After the Saturday afternoon tidy-up, this weekend, I had plenty of time for the drudgery of making the wonderful new computer useful by installing a few handy applications, such as PhotoShop Elements. The attempt to load CuteFTP, the program that hauls pages from my computer to Portico‘s server, however, failed, doubtless because I’ve stuck with an antique version of the program that I’m capable of understanding. On the verge of tearing my hair out, I was struck by a bolt of insight: What, are you crazy? Fiddling with the new computer on a weekend afternoon, when the good people down the street are not on hand to fix your catastrophes? Why didn’t I find something else to do, the voice from on high suggested more calmly. I took the hint. Yesterday afternoon, I took a break from reading and straightened up my clothes closet.

§ Tierce. With the scandals in the background of the The Bank Job still in our faces, we’re given a little lesson in plus ça change. And having recently read every one of the letters collected in The Sisters, I’m sad to note that, with only one of the Mitford girls still with us, there won’t be any flying correspondence at the highest levels.

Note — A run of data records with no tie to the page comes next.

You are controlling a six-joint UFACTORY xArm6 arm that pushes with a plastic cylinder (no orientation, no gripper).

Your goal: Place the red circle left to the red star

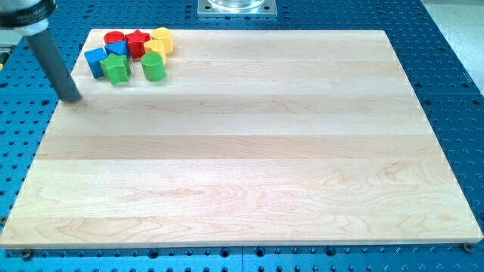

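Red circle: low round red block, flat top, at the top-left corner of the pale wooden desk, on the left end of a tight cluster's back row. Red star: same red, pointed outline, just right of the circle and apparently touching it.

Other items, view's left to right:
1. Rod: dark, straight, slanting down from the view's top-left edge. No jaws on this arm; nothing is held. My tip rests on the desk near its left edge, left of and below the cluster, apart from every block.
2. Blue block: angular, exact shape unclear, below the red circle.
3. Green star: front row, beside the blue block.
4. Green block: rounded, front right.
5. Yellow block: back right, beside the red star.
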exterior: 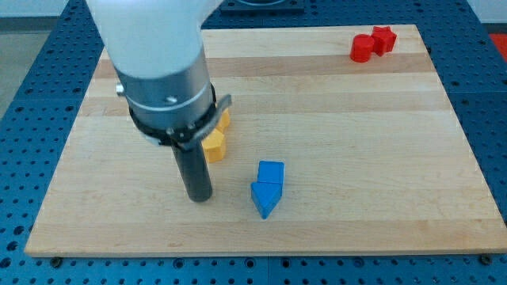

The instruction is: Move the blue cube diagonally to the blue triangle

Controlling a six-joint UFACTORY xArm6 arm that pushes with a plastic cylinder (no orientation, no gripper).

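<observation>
The blue cube (271,172) sits on the wooden board just below its middle. The blue triangle (265,197) lies right below it, touching the cube's lower edge, its point toward the view's bottom. My tip (199,196) rests on the board to the left of both blue blocks, about level with the triangle and a clear gap away from it.
A yellow block (214,146) lies just above and right of my tip, and a second yellow block (224,121) shows partly behind the arm's body. Two red blocks (372,43) sit together at the board's top right corner. The wooden board (380,158) lies on a blue perforated table.
</observation>
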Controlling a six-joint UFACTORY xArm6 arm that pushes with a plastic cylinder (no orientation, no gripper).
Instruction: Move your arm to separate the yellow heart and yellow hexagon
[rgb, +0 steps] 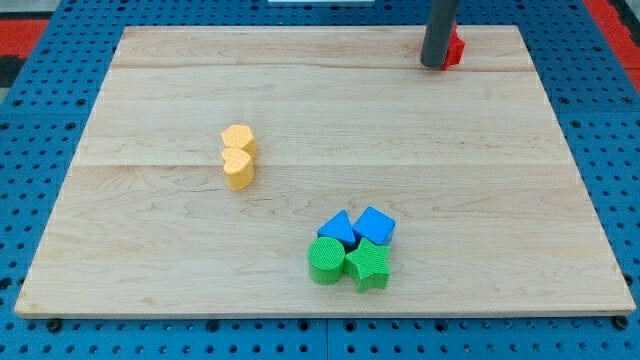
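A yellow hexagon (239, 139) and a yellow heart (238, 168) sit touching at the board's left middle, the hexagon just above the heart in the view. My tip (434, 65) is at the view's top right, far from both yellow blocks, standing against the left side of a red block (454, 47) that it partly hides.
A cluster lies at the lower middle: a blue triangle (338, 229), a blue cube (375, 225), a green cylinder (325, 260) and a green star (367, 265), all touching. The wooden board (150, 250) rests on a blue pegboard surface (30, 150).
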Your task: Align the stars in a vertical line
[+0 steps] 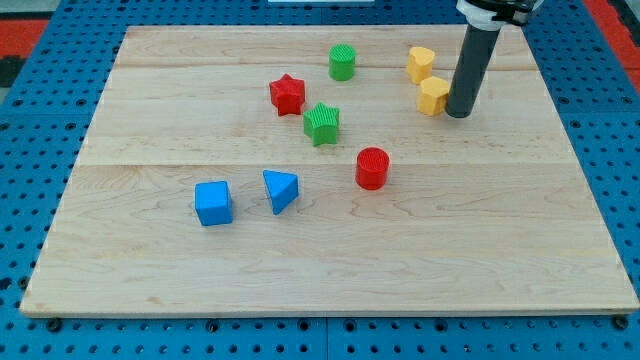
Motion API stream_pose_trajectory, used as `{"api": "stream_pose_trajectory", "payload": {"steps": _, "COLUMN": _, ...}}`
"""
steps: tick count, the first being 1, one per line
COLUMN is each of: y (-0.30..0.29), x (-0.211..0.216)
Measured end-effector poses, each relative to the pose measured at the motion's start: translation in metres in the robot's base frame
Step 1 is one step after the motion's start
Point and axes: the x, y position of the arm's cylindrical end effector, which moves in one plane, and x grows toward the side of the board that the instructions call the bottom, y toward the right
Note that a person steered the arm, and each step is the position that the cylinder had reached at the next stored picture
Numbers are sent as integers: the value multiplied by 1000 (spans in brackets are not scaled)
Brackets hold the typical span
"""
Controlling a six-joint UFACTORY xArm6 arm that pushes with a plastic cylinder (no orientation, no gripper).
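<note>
My tip (457, 113) is resting on the wooden board (150, 270), grasping nothing, being a bare rod, and touching or just beside the lower yellow block (433, 96); the upper yellow block (421, 63) is lying to its upper left. Red star (287, 94), ribbed and squat, is sitting well to the tip's left; green star (322, 123), likewise ribbed, is sitting nearer, just below-right of the red; neither is showing a long axis. Green cylinder (343, 62), red cylinder (372, 168), blue cube (213, 203) and blue wedge (280, 190) are all lying left of the tip.
</note>
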Motion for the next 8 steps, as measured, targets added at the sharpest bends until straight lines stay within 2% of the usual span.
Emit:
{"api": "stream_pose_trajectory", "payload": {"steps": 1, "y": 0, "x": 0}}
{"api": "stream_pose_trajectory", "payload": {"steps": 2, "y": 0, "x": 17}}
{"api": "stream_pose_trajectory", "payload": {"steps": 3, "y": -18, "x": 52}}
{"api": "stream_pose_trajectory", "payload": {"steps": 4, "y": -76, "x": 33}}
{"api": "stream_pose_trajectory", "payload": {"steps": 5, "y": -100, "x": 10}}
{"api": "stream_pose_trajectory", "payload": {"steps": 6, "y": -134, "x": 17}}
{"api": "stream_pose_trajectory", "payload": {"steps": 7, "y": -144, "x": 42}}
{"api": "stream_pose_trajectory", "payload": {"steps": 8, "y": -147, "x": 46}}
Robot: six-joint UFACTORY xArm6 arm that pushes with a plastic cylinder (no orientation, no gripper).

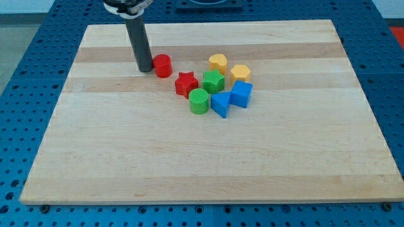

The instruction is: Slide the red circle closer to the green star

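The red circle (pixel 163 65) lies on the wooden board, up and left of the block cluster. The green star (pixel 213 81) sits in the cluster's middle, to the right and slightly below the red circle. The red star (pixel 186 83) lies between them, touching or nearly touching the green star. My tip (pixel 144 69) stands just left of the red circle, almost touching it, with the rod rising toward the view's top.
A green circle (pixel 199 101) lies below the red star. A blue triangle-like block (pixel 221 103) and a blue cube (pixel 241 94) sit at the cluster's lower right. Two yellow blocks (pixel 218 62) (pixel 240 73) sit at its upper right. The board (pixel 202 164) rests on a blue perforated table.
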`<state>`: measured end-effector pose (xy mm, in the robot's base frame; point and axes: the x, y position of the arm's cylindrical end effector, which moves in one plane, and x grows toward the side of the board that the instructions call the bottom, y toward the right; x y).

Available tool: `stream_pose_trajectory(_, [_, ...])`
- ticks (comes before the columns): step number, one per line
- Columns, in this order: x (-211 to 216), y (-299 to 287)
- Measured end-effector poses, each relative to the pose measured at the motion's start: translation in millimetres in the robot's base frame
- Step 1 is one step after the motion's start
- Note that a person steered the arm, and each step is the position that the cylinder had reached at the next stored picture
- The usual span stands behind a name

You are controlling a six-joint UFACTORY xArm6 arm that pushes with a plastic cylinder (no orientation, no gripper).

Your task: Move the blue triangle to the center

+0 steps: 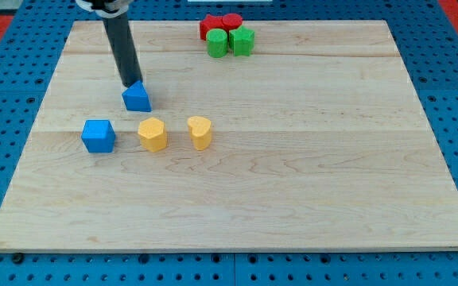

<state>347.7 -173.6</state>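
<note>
Nearest us, the lower half of the tabletop carries no blocks. Further up, left of the frame's middle, sit a blue cube, a yellow block and a second yellow block, in a loose row and apart from one another. Just above that row, in the upper left of the frame, is the blue triangle, well away from the board's centre. Our tip rests at the triangle's upper left edge, touching it or very nearly so; we cannot tell which. We have no hand here, only a plain rod, so nothing opens, closes or holds anything. At the top of the frame, right of middle, two red blocks and two green blocks huddle together. We judge the triangle to be light, rigid and ready to slide on smooth wood, though a push off its middle would likely spin it. Pressing squarely on its upper left face, aimed down and right, should carry it centreward, passing above the yellow blocks.
</note>
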Motion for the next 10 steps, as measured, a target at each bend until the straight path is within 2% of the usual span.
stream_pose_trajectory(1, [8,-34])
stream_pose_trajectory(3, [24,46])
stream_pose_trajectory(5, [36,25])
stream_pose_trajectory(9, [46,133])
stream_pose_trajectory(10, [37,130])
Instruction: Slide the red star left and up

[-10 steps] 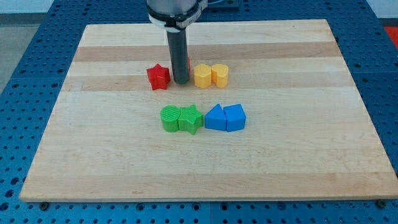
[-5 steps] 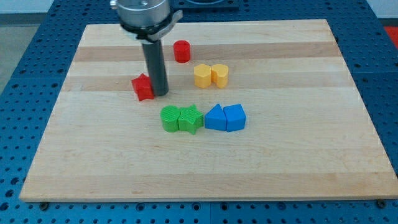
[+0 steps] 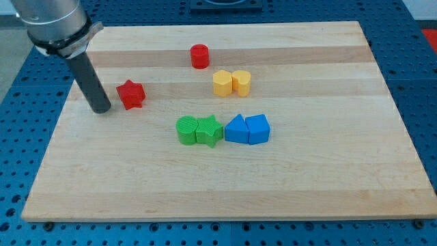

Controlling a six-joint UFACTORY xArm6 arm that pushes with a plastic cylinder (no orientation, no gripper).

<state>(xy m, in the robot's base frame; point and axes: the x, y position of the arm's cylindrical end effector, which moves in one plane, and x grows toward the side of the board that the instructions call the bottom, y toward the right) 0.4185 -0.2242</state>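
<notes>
Red star (image 3: 130,94) sits left of centre on tabletop (image 3: 328,184), apart from other blocks. Tool is a bare rod grasping nothing; its tip (image 3: 102,109) rests just left of the star, narrow gap between. Red cylinder (image 3: 199,56) toward view's top. Yellow pair (image 3: 231,83), green pair (image 3: 199,130), blue pair (image 3: 247,129) mid-board.

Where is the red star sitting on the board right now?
The red star lies in the view's left half of the board, just right of my tip with a small gap, and up-left of the green pair.
</notes>
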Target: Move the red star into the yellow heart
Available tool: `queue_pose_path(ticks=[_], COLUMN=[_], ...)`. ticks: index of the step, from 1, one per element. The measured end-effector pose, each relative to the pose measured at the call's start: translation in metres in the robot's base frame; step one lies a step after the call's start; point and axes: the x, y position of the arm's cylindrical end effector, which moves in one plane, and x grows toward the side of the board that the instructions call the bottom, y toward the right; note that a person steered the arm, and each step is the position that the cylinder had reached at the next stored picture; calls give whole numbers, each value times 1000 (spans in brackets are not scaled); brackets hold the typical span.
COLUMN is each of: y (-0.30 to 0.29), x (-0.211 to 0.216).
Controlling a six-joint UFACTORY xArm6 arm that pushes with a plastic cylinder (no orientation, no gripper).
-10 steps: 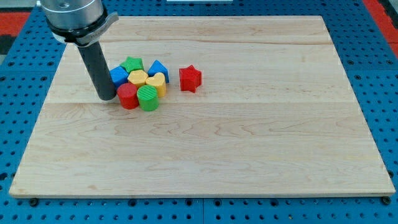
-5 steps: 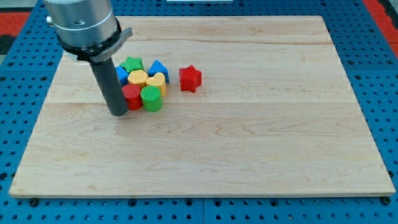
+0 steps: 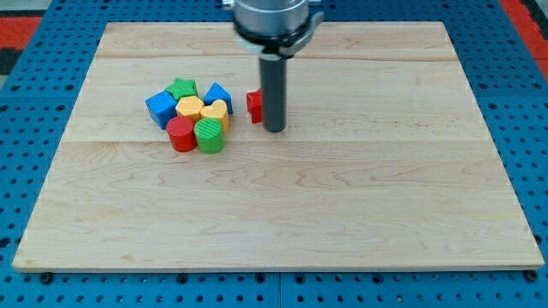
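Roughly, everything was placed against the yellow heart, moving from the view's left to its right.
Blue block: sat at the far left of the cluster, beyond the yellow block that touched the heart.
Green star: lay up and to the left of the heart.
Red cylinder: lay down and left of the heart, touching the green cylinder.
Yellow heart: was the cluster's right edge, with a second blue block just above it.
Red star: stood near the heart's right, apart, half hidden by the rod.
My tip: rested on the wooden board at the star's right side; it was a bare rod with no jaws to open or close.
Handling: the star looked light, rigid and likely to slide or spin; a push on its right face, centred, seemed best.
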Motion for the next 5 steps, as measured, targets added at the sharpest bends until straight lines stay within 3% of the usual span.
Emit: queue_pose_path(ticks=[1, 3, 5], y=[15, 23, -42], x=[-6, -61, -53])
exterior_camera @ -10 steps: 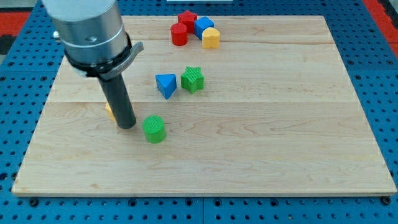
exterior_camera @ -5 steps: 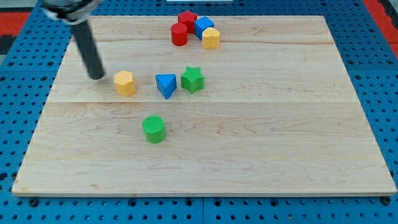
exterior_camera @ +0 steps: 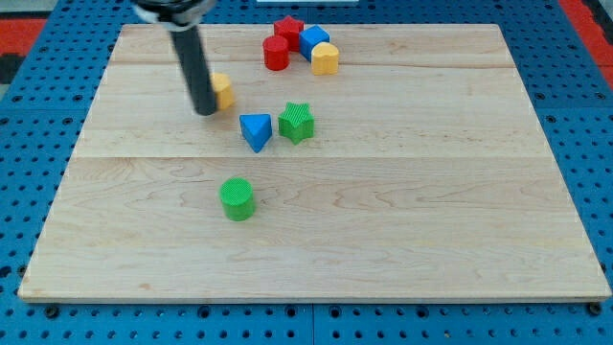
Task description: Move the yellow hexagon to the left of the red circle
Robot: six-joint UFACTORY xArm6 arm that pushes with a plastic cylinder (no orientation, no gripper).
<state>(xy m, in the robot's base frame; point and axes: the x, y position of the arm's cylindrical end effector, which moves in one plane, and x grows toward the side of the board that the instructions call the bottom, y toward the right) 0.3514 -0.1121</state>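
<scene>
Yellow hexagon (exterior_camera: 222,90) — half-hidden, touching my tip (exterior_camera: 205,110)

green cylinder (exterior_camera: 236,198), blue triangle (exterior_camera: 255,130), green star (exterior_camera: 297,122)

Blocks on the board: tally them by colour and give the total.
Yellow: 2, the yellow hexagon beside my tip, and a yellow block
Red: 2, red circle, red star
Blue: 2, blue triangle, blue block
Green: 2, green star, green cylinder
Total: 8

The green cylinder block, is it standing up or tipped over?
Standing up. The green cylinder block shows its round flat top facing upward, resting alone on the wooden board.
</scene>
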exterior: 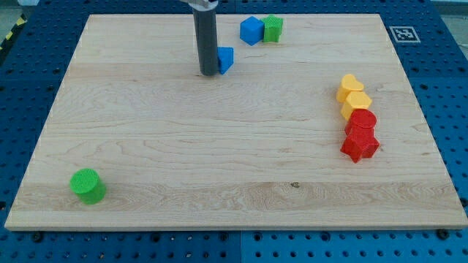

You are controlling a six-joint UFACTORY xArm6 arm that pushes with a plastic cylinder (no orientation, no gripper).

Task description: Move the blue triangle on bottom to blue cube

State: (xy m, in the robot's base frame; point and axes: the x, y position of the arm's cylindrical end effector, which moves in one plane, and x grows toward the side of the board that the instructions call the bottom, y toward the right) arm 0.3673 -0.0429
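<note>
My tip — the lower end of the straight dark rod — stands on the pale wooden bench near the view's top, touching or just beside the left face of the small blue triangular block. There are no fingers here, so nothing is held; the rod can only push. The blue cube sits up and to the view's right of the triangle, close but apart, with a green block touching its right side. So the line that matters runs from tip through triangle toward the cube — slightly steeper than the present contact suggests. I judge the tip should bear from lower left.
</note>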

§ Sext. It’s as though the Party leaders were a collective matador, waving a red cape in front of Western outrage. Nobody in the developed world is particularly keen to see China prosper — if nothing else, growing affluence in the world’s largest marketplace threatens to drain global resources while spewing greenhouse gases. Will the Chinese enlist the sympathy and support of the West’s former colonies? Would it make sense to see Tibet as a “colony” of China — if Beijing weren’t so foolishly committed to handing out the far-flung goodies to Han pioneers? 

And what happens when Western athletes start complaining about atmospheric conditions in Beijing? Start claiming that the Olympics are bad for your health? 

§ Vespers. Congestion Pricing was a deeply flawed scheme. The attempt to divide Manhattan into two zones, one of which can be entered freely while the other costs $8.00, is really quite silly, given the fact that Manhattan is an island. The plan would have failed to toll the Harlem River bridges through which so much metropolitan traffic improperly flows. And little or nothing was going to be done about parking in the streets. I’m not terribly sorry that Mayor Bloomberg’s plan came to nothing.

But it remains appalling that the decision was in the hands of three Albaniacs. (As always: the Speaker, the Senate Majority Leader, and the Governor.) Actually, the hands of just one, as Speaker Silver exercised his de facto veto power.)